TRY IT: Everything below from the line with "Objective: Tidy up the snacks" through the line with "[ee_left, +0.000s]" must be retyped exactly, except the pictures.
Segment Open
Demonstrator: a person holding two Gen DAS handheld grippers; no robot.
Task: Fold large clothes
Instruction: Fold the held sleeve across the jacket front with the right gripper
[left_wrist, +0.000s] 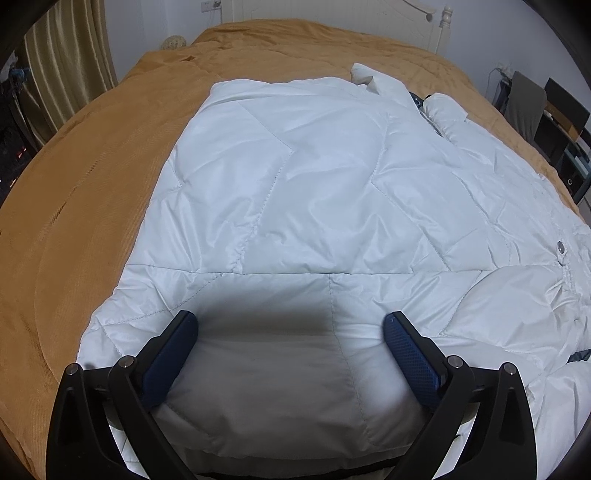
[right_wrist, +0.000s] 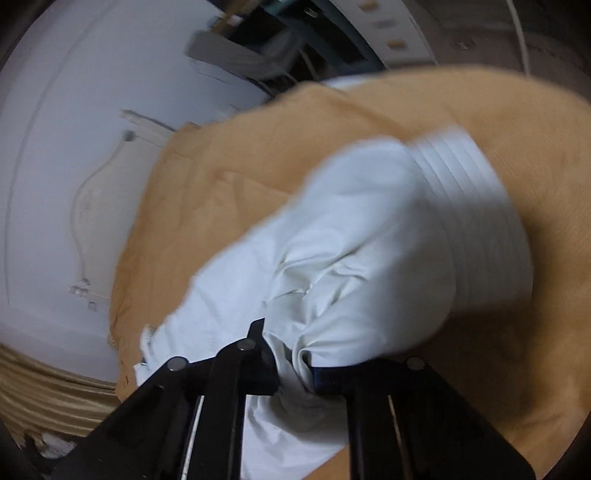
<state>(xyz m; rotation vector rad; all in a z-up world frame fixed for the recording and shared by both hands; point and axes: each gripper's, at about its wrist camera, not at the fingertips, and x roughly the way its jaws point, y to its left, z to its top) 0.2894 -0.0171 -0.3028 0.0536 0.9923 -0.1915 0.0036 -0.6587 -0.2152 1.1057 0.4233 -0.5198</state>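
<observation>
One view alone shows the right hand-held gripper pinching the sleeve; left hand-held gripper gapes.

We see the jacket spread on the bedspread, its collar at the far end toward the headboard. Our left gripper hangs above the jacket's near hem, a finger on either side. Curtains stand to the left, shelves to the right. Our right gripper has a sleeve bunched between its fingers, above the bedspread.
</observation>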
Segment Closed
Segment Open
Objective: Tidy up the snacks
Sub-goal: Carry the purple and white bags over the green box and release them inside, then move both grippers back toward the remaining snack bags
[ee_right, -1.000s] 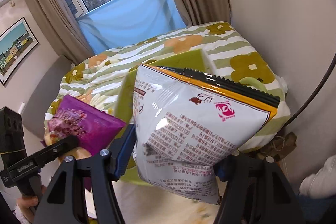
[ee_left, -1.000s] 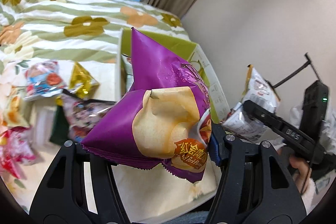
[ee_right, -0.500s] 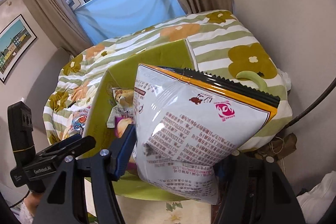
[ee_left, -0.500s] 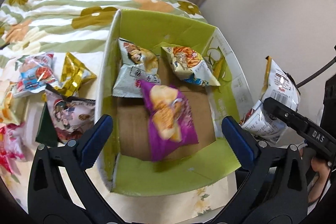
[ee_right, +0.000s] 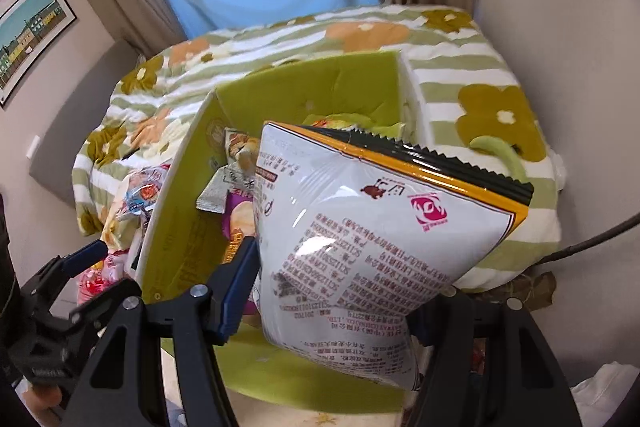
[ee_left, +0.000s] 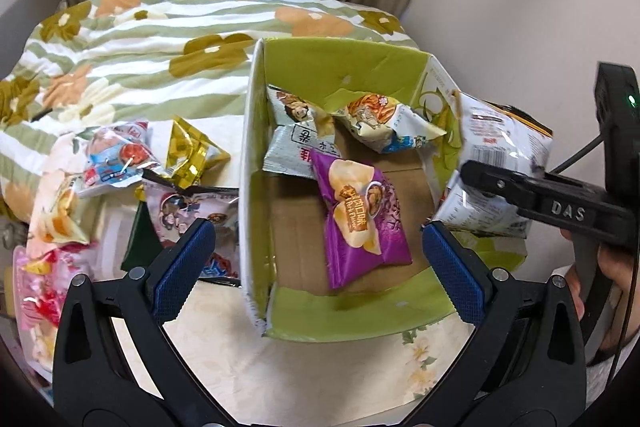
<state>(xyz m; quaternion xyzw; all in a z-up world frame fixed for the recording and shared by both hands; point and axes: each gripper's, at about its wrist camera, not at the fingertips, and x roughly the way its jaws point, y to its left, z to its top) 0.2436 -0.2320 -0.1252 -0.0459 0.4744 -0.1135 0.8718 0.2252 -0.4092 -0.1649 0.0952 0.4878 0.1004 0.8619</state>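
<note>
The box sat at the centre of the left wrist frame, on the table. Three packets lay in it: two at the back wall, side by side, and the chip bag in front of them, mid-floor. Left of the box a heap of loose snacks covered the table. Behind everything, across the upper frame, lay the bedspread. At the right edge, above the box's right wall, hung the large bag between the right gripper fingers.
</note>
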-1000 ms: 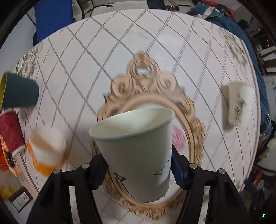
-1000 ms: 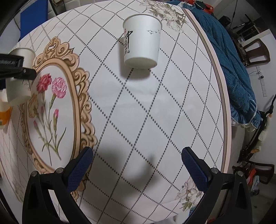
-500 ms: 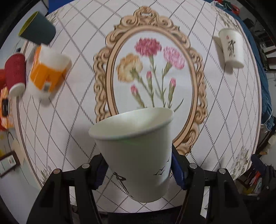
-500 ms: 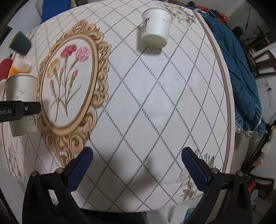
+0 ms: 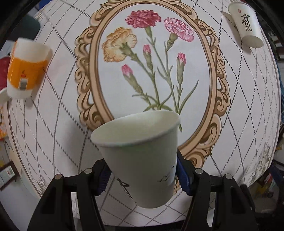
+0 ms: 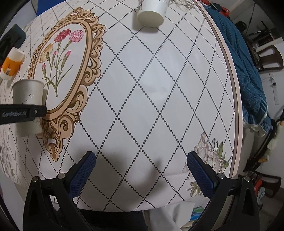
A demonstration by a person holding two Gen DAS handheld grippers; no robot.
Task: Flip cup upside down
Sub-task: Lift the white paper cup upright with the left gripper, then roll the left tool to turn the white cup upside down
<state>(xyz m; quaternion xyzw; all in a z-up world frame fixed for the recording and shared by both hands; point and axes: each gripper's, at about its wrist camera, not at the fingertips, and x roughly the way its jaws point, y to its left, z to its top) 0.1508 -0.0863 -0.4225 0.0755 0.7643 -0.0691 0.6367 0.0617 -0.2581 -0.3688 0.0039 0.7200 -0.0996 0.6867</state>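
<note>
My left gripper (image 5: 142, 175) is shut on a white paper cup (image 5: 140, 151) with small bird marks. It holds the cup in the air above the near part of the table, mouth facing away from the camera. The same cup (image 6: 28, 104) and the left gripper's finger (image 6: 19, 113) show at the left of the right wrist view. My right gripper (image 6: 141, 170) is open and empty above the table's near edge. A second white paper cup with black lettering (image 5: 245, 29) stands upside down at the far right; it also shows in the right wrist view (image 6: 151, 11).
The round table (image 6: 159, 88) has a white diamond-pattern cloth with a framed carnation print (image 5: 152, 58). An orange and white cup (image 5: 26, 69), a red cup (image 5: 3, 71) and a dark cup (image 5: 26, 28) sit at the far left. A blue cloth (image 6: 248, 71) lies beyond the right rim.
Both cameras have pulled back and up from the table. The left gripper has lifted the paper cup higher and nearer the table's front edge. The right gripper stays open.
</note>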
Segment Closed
ANSWER AREA:
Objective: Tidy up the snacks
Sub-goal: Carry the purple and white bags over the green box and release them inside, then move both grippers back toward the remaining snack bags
[ee_right, -1.000s] 
[ee_left, -1.000s] 
[ee_right, -0.500s] 
[ee_left, -0.500s] 
[ee_right, +0.000s] 
[ee_left, +0.000s] 

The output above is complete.